Stored items
=== Section Start ===

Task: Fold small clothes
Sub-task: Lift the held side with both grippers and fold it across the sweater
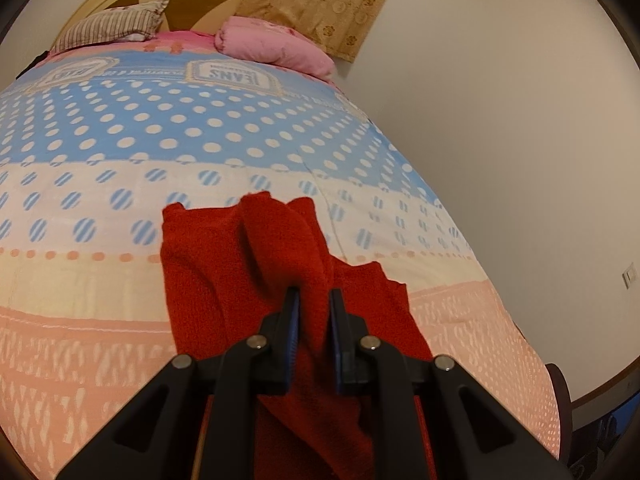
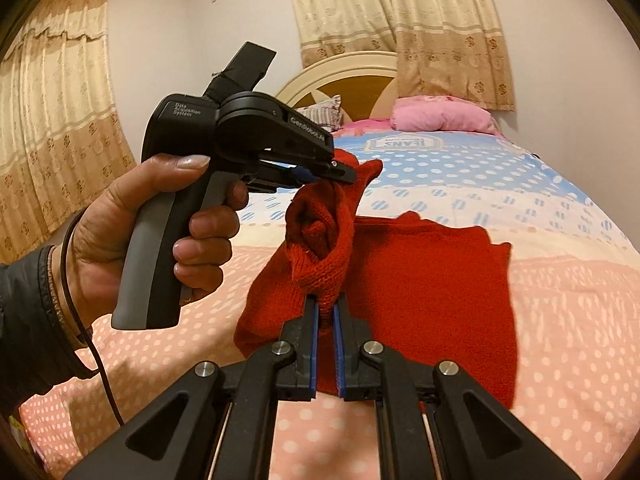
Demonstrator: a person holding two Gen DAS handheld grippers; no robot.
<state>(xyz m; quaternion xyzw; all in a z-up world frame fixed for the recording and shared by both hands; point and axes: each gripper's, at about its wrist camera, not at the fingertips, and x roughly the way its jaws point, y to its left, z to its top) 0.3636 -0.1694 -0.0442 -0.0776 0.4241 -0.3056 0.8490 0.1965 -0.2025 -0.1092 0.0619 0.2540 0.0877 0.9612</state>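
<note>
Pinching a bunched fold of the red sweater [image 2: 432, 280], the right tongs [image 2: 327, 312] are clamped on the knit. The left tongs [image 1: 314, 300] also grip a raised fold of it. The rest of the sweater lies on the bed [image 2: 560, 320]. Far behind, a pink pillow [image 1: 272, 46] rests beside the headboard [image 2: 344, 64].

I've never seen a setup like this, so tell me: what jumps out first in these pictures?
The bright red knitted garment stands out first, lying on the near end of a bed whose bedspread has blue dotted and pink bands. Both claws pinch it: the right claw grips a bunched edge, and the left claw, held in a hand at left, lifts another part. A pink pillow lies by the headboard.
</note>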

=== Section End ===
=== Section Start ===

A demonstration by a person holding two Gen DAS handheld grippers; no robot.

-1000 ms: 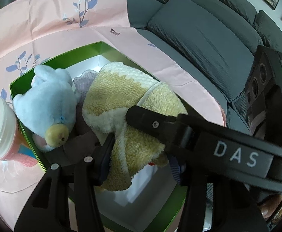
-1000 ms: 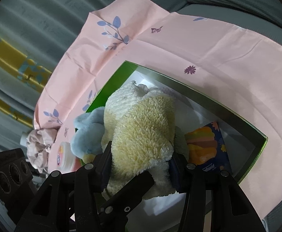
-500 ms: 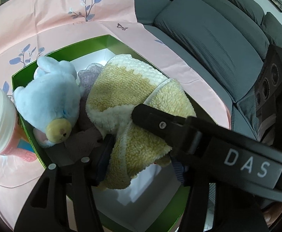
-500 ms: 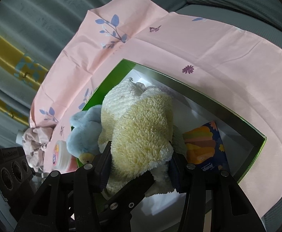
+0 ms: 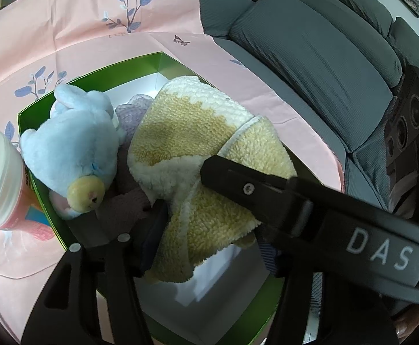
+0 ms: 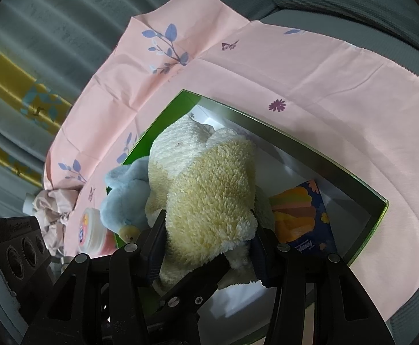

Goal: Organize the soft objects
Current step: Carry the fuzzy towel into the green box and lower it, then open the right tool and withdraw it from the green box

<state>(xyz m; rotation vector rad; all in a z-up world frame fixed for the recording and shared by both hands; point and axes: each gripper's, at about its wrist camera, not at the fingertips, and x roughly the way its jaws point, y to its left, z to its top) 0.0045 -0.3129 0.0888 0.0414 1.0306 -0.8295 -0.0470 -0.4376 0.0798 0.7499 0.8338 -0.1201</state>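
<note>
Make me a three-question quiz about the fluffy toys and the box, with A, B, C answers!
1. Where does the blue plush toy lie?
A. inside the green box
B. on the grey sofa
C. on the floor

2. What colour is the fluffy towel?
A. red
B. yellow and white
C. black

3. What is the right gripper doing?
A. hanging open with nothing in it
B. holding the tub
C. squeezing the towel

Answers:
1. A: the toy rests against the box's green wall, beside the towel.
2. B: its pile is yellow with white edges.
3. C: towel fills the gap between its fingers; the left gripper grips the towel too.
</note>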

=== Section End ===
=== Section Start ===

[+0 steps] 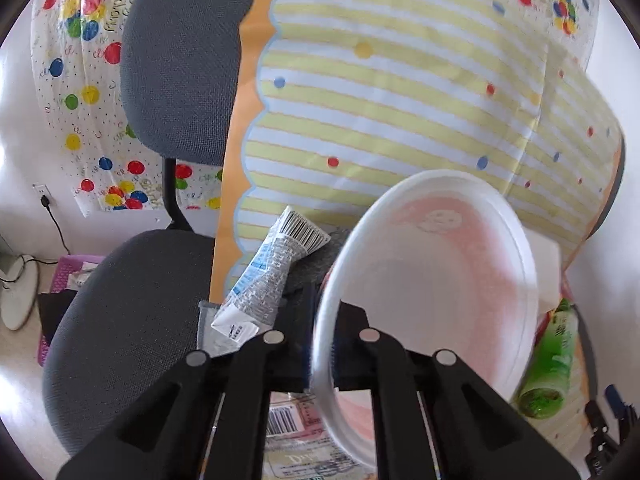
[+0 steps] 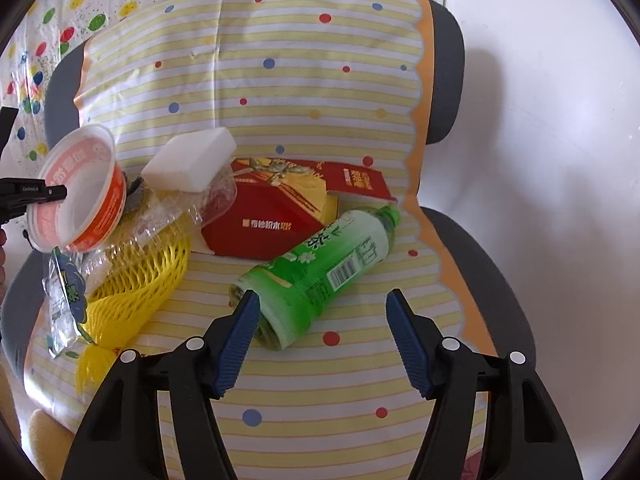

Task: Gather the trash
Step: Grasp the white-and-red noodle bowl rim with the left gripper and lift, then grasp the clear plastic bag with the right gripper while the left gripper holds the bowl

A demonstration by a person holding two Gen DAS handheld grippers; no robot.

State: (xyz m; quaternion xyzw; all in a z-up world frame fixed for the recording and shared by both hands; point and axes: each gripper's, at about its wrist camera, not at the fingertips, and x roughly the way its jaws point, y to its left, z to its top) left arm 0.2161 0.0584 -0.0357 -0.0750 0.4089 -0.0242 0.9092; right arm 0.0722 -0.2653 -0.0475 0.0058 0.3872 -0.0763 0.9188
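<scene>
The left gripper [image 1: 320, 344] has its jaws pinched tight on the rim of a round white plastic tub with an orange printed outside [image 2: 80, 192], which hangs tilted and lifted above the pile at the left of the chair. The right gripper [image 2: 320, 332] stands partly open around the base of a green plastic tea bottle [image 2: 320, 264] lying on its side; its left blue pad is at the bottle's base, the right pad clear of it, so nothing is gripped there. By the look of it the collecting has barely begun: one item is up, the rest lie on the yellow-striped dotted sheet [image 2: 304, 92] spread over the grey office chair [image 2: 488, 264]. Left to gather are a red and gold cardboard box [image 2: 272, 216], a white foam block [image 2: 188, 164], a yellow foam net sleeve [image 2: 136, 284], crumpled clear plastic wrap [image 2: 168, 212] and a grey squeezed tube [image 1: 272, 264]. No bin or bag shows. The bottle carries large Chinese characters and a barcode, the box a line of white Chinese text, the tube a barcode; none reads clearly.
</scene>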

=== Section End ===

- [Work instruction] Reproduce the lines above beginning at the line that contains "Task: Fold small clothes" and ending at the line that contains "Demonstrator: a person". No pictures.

- [Exercise solution]
Task: Fold small clothes
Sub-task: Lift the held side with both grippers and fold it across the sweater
Demonstrator: a person holding two Gen DAS handheld grippers; no robot.

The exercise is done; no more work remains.